[Collection entries]
..........
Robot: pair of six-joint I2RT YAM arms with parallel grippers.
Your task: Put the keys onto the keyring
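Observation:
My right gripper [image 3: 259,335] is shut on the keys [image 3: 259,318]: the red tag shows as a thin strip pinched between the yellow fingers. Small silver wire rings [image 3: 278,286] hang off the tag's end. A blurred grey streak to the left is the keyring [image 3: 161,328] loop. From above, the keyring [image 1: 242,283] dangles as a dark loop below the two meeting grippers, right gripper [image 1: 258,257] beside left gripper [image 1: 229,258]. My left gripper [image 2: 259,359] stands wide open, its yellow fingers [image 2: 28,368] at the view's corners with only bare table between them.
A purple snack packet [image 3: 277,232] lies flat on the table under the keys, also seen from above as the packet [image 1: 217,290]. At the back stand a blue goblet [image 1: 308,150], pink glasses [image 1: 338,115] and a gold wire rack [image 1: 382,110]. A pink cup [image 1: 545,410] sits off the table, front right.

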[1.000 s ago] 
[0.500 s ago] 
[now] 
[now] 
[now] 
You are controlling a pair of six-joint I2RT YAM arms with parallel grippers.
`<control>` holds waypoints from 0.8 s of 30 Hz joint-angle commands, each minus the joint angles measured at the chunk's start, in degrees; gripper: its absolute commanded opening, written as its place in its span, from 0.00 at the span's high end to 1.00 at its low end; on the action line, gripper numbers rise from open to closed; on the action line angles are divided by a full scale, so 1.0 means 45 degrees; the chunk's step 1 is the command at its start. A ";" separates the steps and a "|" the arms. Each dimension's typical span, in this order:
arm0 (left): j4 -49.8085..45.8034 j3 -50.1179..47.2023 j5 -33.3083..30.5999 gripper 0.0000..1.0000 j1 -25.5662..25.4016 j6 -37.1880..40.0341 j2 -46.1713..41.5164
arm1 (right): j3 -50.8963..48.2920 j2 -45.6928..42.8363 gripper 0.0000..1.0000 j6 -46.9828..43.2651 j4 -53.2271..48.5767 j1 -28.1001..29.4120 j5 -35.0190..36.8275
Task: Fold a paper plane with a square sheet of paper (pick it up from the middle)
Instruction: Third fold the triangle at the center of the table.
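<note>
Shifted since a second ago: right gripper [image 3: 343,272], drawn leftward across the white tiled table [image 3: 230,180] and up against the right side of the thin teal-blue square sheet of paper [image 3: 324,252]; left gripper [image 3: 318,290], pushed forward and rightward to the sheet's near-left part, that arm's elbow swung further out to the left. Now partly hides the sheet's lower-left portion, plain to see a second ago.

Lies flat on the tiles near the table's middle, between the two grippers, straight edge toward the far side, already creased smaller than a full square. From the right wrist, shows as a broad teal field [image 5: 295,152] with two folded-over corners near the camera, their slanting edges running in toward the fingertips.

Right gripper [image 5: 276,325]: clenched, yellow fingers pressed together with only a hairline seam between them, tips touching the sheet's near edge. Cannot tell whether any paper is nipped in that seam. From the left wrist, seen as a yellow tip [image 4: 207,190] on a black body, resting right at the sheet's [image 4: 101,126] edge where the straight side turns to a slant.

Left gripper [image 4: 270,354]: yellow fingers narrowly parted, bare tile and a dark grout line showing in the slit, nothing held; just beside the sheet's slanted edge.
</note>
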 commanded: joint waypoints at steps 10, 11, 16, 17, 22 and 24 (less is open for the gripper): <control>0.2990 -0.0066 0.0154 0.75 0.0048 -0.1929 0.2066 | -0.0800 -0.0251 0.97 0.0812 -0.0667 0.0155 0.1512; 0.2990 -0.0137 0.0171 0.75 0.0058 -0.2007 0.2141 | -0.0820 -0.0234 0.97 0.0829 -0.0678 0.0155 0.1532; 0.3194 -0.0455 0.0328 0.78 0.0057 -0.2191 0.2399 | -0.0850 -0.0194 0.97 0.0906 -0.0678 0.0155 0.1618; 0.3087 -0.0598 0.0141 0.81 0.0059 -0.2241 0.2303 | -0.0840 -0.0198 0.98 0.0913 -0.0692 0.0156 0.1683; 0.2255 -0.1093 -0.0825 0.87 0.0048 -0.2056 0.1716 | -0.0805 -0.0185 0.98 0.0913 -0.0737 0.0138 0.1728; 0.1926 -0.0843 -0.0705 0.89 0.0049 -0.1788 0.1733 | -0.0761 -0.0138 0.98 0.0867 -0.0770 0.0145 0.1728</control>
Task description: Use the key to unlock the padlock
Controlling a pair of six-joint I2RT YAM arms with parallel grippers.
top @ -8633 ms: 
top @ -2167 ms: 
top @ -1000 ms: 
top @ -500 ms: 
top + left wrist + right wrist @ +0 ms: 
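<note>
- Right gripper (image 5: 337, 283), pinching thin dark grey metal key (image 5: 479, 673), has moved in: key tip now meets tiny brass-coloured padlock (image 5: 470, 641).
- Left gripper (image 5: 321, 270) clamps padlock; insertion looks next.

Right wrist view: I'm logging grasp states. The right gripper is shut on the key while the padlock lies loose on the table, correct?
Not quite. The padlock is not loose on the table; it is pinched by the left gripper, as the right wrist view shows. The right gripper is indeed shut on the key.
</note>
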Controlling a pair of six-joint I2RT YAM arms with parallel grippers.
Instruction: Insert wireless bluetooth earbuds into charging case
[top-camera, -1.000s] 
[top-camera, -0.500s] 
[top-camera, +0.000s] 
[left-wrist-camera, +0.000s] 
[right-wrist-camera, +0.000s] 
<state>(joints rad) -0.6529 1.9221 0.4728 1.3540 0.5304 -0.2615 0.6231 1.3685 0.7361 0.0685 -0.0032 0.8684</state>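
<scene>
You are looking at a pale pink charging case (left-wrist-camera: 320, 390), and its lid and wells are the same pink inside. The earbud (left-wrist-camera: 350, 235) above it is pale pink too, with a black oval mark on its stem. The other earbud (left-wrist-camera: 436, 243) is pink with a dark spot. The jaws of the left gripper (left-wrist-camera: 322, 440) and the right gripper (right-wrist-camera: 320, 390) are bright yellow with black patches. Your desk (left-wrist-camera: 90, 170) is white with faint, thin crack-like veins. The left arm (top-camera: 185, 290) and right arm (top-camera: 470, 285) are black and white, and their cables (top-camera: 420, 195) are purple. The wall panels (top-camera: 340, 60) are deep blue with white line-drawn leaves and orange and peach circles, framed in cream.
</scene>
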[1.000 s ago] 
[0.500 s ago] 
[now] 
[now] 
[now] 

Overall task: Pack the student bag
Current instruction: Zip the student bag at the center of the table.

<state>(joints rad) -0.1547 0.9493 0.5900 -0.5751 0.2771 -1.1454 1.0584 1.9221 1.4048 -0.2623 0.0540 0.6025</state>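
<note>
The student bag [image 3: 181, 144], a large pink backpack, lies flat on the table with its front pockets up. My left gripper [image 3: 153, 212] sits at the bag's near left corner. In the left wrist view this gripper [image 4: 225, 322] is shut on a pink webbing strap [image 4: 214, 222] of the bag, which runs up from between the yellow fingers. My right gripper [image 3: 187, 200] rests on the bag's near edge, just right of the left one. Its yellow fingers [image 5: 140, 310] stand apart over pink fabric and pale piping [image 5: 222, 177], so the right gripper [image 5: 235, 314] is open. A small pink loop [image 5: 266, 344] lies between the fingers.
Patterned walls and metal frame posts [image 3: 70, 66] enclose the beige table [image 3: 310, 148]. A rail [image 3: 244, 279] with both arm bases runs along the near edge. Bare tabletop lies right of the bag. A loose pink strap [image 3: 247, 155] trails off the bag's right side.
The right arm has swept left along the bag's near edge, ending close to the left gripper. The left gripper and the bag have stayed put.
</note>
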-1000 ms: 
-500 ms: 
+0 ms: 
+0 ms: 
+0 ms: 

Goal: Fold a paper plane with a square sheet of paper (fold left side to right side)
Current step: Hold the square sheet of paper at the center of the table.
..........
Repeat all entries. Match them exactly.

Robot: pair of six-joint I2RT YAM arms with parallel grippers.
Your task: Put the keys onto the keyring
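Observation:
My right gripper [image 3: 259,335] is shut on the keys [image 3: 259,318]: the red tag shows as a thin strip pinched between the yellow fingers. Small silver wire rings [image 3: 278,286] hang off the tag's end. A blurred grey streak to the left is the keyring [image 3: 161,328] loop. From above, the keyring [image 1: 242,283] dangles as a dark loop below the two meeting grippers, right gripper [image 1: 258,257] beside left gripper [image 1: 229,258]. My left gripper [image 2: 259,359] stands wide open, its yellow fingers [image 2: 28,368] at the view's corners with only bare table between them.
A purple snack packet [image 3: 277,232] lies flat on the table under the keys, also seen from above as the packet [image 1: 217,290]. At the back stand a blue goblet [image 1: 308,150], pink glasses [image 1: 338,115] and a gold wire rack [image 1: 382,110]. A pink cup [image 1: 545,410] sits off the table, front right.
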
[1.000 s ago] 
[0.500 s ago] 
[now] 
[now] 
[now] 
You are controlling a pair of six-joint I2RT YAM arms with parallel grippers.
`<control>` holds waypoints from 0.8 s of 30 Hz joint-angle commands, each minus the joint angles measured at the chunk's start, in degrees; gripper: its absolute commanded opening, written as its place in its span, from 0.00 at the span's high end to 1.00 at its low end; on the action line, gripper numbers rise from open to closed; on the action line angles are divided by a full scale, so 1.0 means 45 degrees; the chunk's step 1 is the command at its start. A ";" separates the steps and a "|" the arms. Each dimension's typical span, in this order:
arm0 (left): j4 -49.8085..45.8034 j3 -50.1179..47.2023 j5 -33.3083..30.5999 gripper 0.0000..1.0000 j1 -25.5662..25.4016 j6 -37.1880..40.0341 j2 -46.1713..41.5164
arm1 (right): j3 -50.8963..48.2920 j2 -45.6928..42.8363 gripper 0.0000..1.0000 j6 -46.9828..43.2651 j4 -53.2271..48.5767 j1 -28.1001..29.4120 j5 -35.0190..36.8275
Task: Fold a paper plane with a square sheet of paper (pick it up from the middle)
Instruction: Third fold the triangle at the center of the table.
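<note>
Shifted since a second ago: right gripper [image 3: 343,272], drawn leftward across the white tiled table [image 3: 230,180] and up against the right side of the thin teal-blue square sheet of paper [image 3: 324,252]; left gripper [image 3: 318,290], pushed forward and rightward to the sheet's near-left part, that arm's elbow swung further out to the left. Now partly hides the sheet's lower-left portion, plain to see a second ago.

Lies flat on the tiles near the table's middle, between the two grippers, straight edge toward the far side, already creased smaller than a full square. From the right wrist, shows as a broad teal field [image 5: 295,152] with two folded-over corners near the camera, their slanting edges running in toward the fingertips.

Right gripper [image 5: 276,325]: clenched, yellow fingers pressed together with only a hairline seam between them, tips touching the sheet's near edge. Cannot tell whether any paper is nipped in that seam. From the left wrist, seen as a yellow tip [image 4: 207,190] on a black body, resting right at the sheet's [image 4: 101,126] edge where the straight side turns to a slant.

Left gripper [image 4: 270,354]: yellow fingers narrowly parted, bare tile and a dark grout line showing in the slit, nothing held; just beside the sheet's slanted edge.
</note>
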 commanded: joint waypoints at steps 10, 11, 16, 17, 22 and 24 (less is open for the gripper): <control>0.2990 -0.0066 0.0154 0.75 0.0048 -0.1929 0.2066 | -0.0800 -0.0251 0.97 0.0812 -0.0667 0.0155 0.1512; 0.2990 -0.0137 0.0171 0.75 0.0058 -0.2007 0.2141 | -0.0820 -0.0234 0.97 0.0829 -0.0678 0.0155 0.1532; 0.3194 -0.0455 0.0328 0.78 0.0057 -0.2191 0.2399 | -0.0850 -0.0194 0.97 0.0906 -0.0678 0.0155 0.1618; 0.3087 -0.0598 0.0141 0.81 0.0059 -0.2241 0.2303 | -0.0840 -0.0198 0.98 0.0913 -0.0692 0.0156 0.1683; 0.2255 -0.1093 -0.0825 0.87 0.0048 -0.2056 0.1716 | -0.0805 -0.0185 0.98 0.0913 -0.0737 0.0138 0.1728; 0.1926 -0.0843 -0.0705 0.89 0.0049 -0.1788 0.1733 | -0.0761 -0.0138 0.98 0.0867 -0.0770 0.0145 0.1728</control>
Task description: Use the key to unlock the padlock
Controlling a pair of six-joint I2RT YAM arms with parallel grippers.
top @ -8633 ms: 
top @ -2167 ms: 
top @ -1000 ms: 
top @ -500 ms: 
top + left wrist + right wrist @ +0 ms: 
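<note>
- Right gripper (image 5: 337, 283), pinching thin dark grey metal key (image 5: 479, 673), has moved in: key tip now meets tiny brass-coloured padlock (image 5: 470, 641).
- Left gripper (image 5: 321, 270) clamps padlock; insertion looks next.

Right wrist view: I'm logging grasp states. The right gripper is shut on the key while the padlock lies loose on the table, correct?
Not quite. The padlock is not loose on the table; it is pinched by the left gripper, as the right wrist view shows. The right gripper is indeed shut on the key.
</note>
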Controlling a pair of six-joint I2RT YAM arms with parallel grippers.
Instruction: Insert wireless bluetooth earbuds into charging case
[top-camera, -1.000s] 
[top-camera, -0.500s] 
[top-camera, +0.000s] 
[left-wrist-camera, +0.000s] 
[right-wrist-camera, +0.000s] 
<state>(joints rad) -0.6529 1.9221 0.4728 1.3540 0.5304 -0.2615 0.6231 1.3685 0.7361 0.0685 -0.0032 0.8684</state>
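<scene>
You are looking at a pale pink charging case (left-wrist-camera: 320, 390), and its lid and wells are the same pink inside. The earbud (left-wrist-camera: 350, 235) above it is pale pink too, with a black oval mark on its stem. The other earbud (left-wrist-camera: 436, 243) is pink with a dark spot. The jaws of the left gripper (left-wrist-camera: 322, 440) and the right gripper (right-wrist-camera: 320, 390) are bright yellow with black patches. Your desk (left-wrist-camera: 90, 170) is white with faint, thin crack-like veins. The left arm (top-camera: 185, 290) and right arm (top-camera: 470, 285) are black and white, and their cables (top-camera: 420, 195) are purple. The wall panels (top-camera: 340, 60) are deep blue with white line-drawn leaves and orange and peach circles, framed in cream.
</scene>
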[1.000 s ago] 
[0.500 s ago] 
[now] 
[now] 
[now] 

Overall task: Pack the student bag
Current instruction: Zip the student bag at the center of the table.

<state>(joints rad) -0.1547 0.9493 0.5900 -0.5751 0.2771 -1.1454 1.0584 1.9221 1.4048 -0.2623 0.0540 0.6025</state>
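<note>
The student bag [image 3: 181, 144], a large pink backpack, lies flat on the table with its front pockets up. My left gripper [image 3: 153, 212] sits at the bag's near left corner. In the left wrist view this gripper [image 4: 225, 322] is shut on a pink webbing strap [image 4: 214, 222] of the bag, which runs up from between the yellow fingers. My right gripper [image 3: 187, 200] rests on the bag's near edge, just right of the left one. Its yellow fingers [image 5: 140, 310] stand apart over pink fabric and pale piping [image 5: 222, 177], so the right gripper [image 5: 235, 314] is open. A small pink loop [image 5: 266, 344] lies between the fingers.
Patterned walls and metal frame posts [image 3: 70, 66] enclose the beige table [image 3: 310, 148]. A rail [image 3: 244, 279] with both arm bases runs along the near edge. Bare tabletop lies right of the bag. A loose pink strap [image 3: 247, 155] trails off the bag's right side.
The right arm has swept left along the bag's near edge, ending close to the left gripper. The left gripper and the bag have stayed put.
</note>
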-1000 ms: 
-500 ms: 
+0 ms: 
+0 ms: 
+0 ms: 

Goal: Fold a paper plane with a square sheet of paper (fold left side to right side)
Current step: Hold the square sheet of paper at the center of the table.

Nothing else belongs in this output.